Prenez les problèmes au travail, ajoutez-y les problèmes familiaux et les troubles sociaux qui pullulent. La violence est partout. Puis, il y a l’alcool et la drogue vers lesquels se tournent les dépressifs pour se sentir mieux. Paradoxalement, cela les enfonce davantage dans leur état.
Est-ce qu’il y a plus de gens souffrant de troubles psychiatriques ou parce qu’on en détecte plus que par le passé ?
C’est vrai que de nos jours, les gens sont plus conscients de ces choses-là. Ils suivent plus de traitements qu’il y a quelques années. Mais il y a aussi de nouveaux problèmes de notre époque qui surgissent et font que les gens se sentent mal. On vit dans un univers rempli de négativité, on lit des problèmes partout et c’est déprimant. Si vous portez des verres noirs, vous verrez le monde entier en gris.
Les chiffres de l’hôpital Brown-Séquard indiquent toutefois que plus de 40% des patients se font traiter pour des problèmes liés à l’alcool…
Les chiffres de Brown-Séquard ne reflètent pas la réalité. C’est un hôpital destiné aux problèmes psychiatriques sérieux. Il y a beaucoup de gens qui souffrent de problèmes légers qui ne doivent pas y être nécessairement traités. Avec les alcooliques, il faut gratter la peinture de surface. On découvre souvent que l’alcool cache une dépression. Une personne boit pour se soulager de sa dépression et finit par l’empirer.
Quel est le mal le plus fréquent de vos patients ?

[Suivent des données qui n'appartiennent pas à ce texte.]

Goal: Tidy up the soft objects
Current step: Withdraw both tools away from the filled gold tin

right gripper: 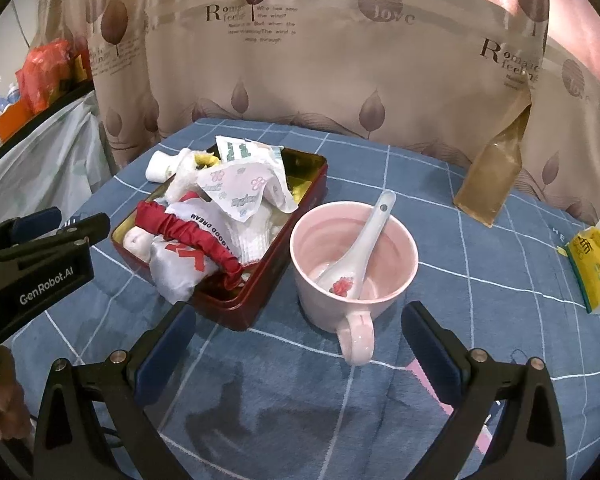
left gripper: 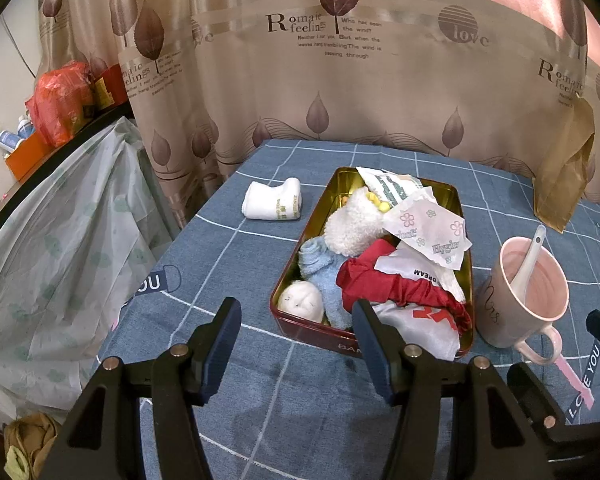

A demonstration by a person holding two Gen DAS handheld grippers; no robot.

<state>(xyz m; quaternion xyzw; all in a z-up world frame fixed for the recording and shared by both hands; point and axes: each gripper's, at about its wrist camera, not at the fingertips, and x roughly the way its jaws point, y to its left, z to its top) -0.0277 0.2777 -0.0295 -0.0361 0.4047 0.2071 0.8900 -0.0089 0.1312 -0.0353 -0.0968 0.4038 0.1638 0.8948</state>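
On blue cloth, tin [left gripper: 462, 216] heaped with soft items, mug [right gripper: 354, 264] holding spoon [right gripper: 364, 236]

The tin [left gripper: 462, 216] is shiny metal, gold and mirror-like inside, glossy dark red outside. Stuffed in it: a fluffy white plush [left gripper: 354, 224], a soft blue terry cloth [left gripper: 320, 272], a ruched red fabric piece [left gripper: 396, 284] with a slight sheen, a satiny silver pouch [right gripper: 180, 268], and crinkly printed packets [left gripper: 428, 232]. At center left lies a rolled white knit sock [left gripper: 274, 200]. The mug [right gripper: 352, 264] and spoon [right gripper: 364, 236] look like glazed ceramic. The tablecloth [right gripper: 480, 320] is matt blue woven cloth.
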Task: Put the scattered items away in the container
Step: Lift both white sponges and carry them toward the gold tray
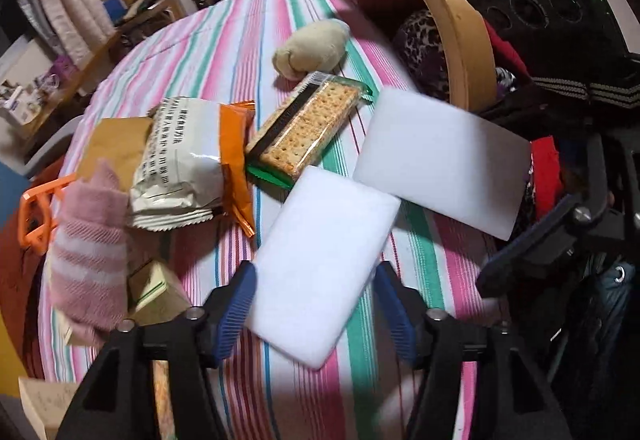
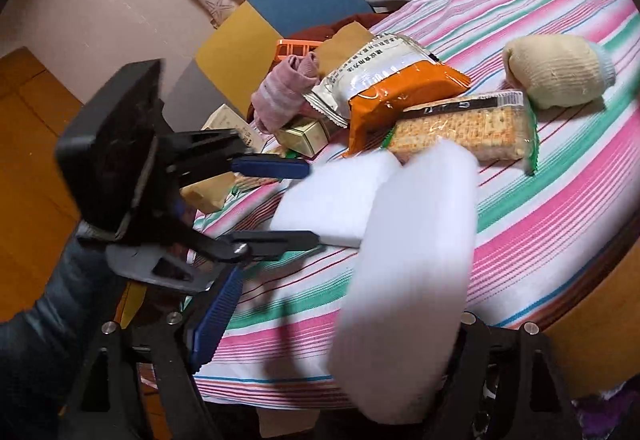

Ce sont les troubles névrotiques. Les gens sont anxieux et angoissés. Certains sont en proie à des crises de panique qui les empêchent de fonctionner correctement au travail. Souvent, les troubles mentaux génèrent des troubles physiques. Les chiffres indiquent qu’une femme souffrant de dépression chronique a huit fois plus de risques de développer un cancer du sein. Le monde du travail est devenu plus dur, plus compétitif avec une obsession de la productivité.